Hillary Clinton 'kept pneumonia diagnosis from most of team'
US Democratic party presidential candidate Hillary Clinton kept her pneumonia diagnosis from most of her staff, according to reports, choosing to tell only family and close aides.
Mrs Clinton was reportedly concerned that news of the illness would be exploited by her opponents.
She was diagnosed on Friday and advised to rest, but continued campaigning.
Her team was forced to go public with the diagnosis on Sunday when she left a 9/11 memorial early, appearing weak.
Speaking to CNN late on Monday, Mrs Clinton said she was feeling "so much better".
She also told the broadcaster that she had not disclosed her pneumonia diagnosis, saying: "I just didn't think it was going to be that big a deal."
The US presidential candidate said she had ignored a doctor's "wise" advice to rest for five days.
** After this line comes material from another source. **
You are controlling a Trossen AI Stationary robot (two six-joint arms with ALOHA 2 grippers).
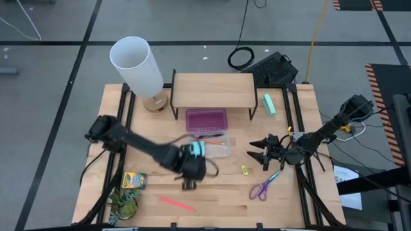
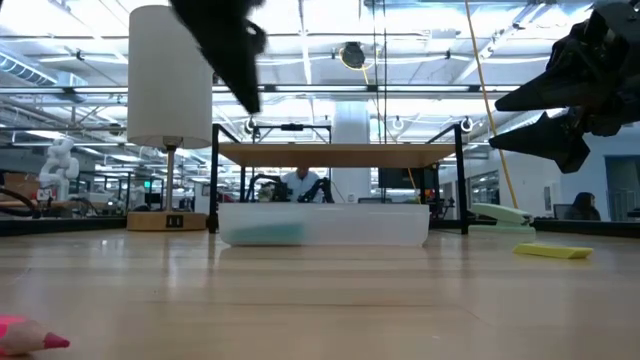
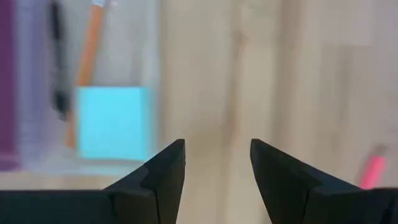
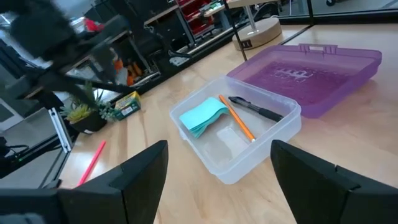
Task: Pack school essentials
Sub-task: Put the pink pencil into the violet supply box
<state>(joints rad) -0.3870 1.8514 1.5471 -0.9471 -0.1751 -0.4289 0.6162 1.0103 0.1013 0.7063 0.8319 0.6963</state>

She said she hoped to be back on the trail in "the next couple of days".
- Will Clinton pay for her terrible weekend?
- What is 'walking pneumonia'?
- A history of US presidential bad health
The Democratic nominee acknowledged she had lost her balance during Sunday morning's health scare, but said she did not faint.
"I felt dizzy and I did lose my balance for a minute, but once I got in (the van), once I could sit down, once I could cool off, once I had some water, I immediately started feeling better," she said.
Some critics questioned why this had only been revealed after Sunday's events and Mrs Clinton's communications director conceded the incident had been poorly managed.
She will be releasing new medical records to help ease concerns about her health, a campaign spokesman said.
Don Fowler, a former chairman of the Democratic National Committee (DNC), urged the party on Sunday to immediately come up with a process to choose a potential successor for Mrs Clinton, in case she is forced to retire with ill health.
Mr Fowler said he expected Mrs Clinton to fully recover but said taking precautions was necessary.
Ed Rendell, another former DNC chair, told Politico: "There is absolutely no chance Hillary Clinton will withdraw from running for the presidency."
It capped a difficult weekend for Mrs Clinton, who came under attack from Mr Trump for calling half of his supporters "deplorable" people on Friday.
On Monday, the Republican presidential nominee wished her a speedy recovery. He also pledged to release the results of a medical examination he took over the past week.
- Clinton regrets calling Trump supporters 'deplorable'
- Are concerns about Hillary Clinton's health sexist?
Mr Trump has repeatedly suggested Mrs Clinton is unfit, telling supporters last month she "lacks the mental and physical stamina" to serve as president.
Other campaign developments
- Donald Trump accused US Federal Reserve Chair Janet Yellen of keeping interest rates low to boost President Barack Obama's popularity. He said she should be "ashamed"
- The Republican candidate also released a new ad attacking Mrs Clinton for calling half of his supporters "a basket of deplorables" last week. "You know what's deplorable? Hillary Clinton viciously demonising hard-working people like you," a narrator says
- Green Party candidate Jill Stein says she would not have killed Osama Bin Laden but instead would have put him on trial
Major fall or just a stumble? - Anthony Zurcher, BBC News
Will Hillary Clinton's near collapse during Sunday's 9/11 memorial ceremonies make her health a political Achilles heel?
The Trump campaign managed to hold its tongue as the news unfolded, probably sensing that the story was damaging enough on its own.
At 68, Mrs Clinton is particularly susceptible to concerns about her health (as is 70-year-old Mr Trump).
But if she returns to her normal campaign schedule without incident, she will go a long way towards putting health concerns to bed.
What is walking pneumonia?
Mrs Clinton's team said she is suffering with "walking pneumonia" - a not-too-serious form of the lung infection which leaves patients feeling unwell but doesn't usually require bed rest or hospital care.
Pneumonia is essentially an infection of the lungs which causes inflammation in the air sacs and fills them with fluid. Symptoms can include a cough, fever, fatigue, chills and shortness of breath.
Anyone can contract pneumonia, although smokers, older people, and sufferers of chronic lung diseases are at increased risk. There are two types - bacterial or viral. Bacterial pneumonia is common and easily treated with antibiotics.
Most people with so-called "walking pneumonia" can recover within a few days. Those with weak immune systems or existing conditions can take weeks to recover, and pneumonia can in some cases be fatal.